Twenty-five years ago today my daddy died. He was 70 years old and a doctor beloved by all his patients.
Long-time readers know I don't have a great relationship with my mother. But I had a wonderful relationship with Daddy. I adored him, and he mirrored my feelings.
Where Mother tore me down and demeaned me, Daddy built me up and made me feel I had worth.
He was a small-town physician when Orlando was a relatively small town, long before the Mouse hit town. He left the house at 6:00 every morning to make rounds, eat breakfast at some small restaurant between the hospital and his office, and then see patients all day. Several days a week he performed general surgery.
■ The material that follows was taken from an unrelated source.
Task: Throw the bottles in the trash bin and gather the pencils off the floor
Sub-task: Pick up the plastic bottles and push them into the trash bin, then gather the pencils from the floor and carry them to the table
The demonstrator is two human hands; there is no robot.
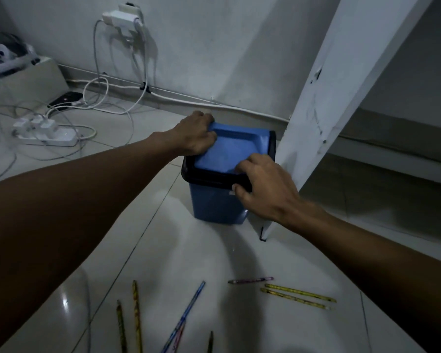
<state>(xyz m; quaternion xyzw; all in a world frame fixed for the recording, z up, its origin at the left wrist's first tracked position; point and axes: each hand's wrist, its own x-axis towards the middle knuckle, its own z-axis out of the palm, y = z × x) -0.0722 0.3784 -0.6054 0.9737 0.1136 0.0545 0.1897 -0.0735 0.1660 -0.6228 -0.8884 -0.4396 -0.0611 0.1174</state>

Operating room tasks were his favorite, and he told me once that, if he had it to do over again, he would specialize in surgery. For years he took obstetric patients, until tiring of the 2am calls. His day finished with the day's paperwork and more hospital rounds. He usually got home around 11:00 p.m., long after I was in bed.
I lived for Wednesday afternoons and Sundays, when he was off. On Wednesday evenings, the family would go to dinner at Howard Johnson's, where we could get a vegetable plate. I would order chocolate cake, saving the frosting for the last few bites. Daddy would inevitably reach his fork over and steal a little of my chocolate frosting.
Even to this day, Daddy is in my head, telling me I'm a good girl, telling me he's proud of me.
How lucky I was to have had him in my life.